- _Your task_
Return exactly the lines that run from the one with "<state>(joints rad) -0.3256" to the last line of the entries below, both included, and nothing else.
-- The data follows --
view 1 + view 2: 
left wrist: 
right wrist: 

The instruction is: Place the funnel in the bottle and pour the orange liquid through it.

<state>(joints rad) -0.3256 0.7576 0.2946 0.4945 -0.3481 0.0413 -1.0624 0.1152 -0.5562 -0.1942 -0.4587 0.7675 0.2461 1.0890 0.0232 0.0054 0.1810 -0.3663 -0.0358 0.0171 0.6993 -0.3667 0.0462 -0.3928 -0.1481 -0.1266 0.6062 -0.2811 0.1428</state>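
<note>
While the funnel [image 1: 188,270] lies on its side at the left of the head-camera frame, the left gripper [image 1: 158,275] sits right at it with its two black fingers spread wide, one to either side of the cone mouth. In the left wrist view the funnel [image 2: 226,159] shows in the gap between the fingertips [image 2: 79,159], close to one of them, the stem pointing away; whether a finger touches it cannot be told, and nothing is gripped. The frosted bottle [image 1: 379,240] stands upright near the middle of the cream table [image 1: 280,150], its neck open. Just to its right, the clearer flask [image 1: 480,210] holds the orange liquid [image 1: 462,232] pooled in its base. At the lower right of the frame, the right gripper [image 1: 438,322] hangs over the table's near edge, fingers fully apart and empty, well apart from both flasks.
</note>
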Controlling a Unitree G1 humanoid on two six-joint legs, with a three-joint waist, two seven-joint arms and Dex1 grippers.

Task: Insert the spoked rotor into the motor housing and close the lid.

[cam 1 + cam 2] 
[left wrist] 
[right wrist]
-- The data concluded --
- _Result of the exercise_
<state>(joints rad) -0.3256 0.7576 0.2946 0.4945 -0.3481 0.0413 -1.0624 0.1152 -0.5562 -0.1942 -0.4587 0.7675 0.2461 1.0890 0.0232 0.0054 0.1810 -0.3663 -0.0358 0.0171 0.6993 -0.3667 0.0462 -0.3928 -0.1481 -0.1266 0.6062 -0.2811 0.1428</state>
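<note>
While the funnel [image 1: 188,270] lies on its side at the left of the head-camera frame, the left gripper [image 1: 158,275] sits right at it with its two black fingers spread wide, one to either side of the cone mouth. In the left wrist view the funnel [image 2: 226,159] shows in the gap between the fingertips [image 2: 79,159], close to one of them, the stem pointing away; whether a finger touches it cannot be told, and nothing is gripped. The frosted bottle [image 1: 379,240] stands upright near the middle of the cream table [image 1: 280,150], its neck open. Just to its right, the clearer flask [image 1: 480,210] holds the orange liquid [image 1: 462,232] pooled in its base. At the lower right of the frame, the right gripper [image 1: 438,322] hangs over the table's near edge, fingers fully apart and empty, well apart from both flasks.
</note>
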Controlling a Unitree G1 humanoid on two six-joint legs, with a three-joint waist, two seven-joint arms and Dex1 grippers.

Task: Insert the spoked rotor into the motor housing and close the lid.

[cam 1 + cam 2] 
[left wrist] 
[right wrist]

There's nothing left to add to the output.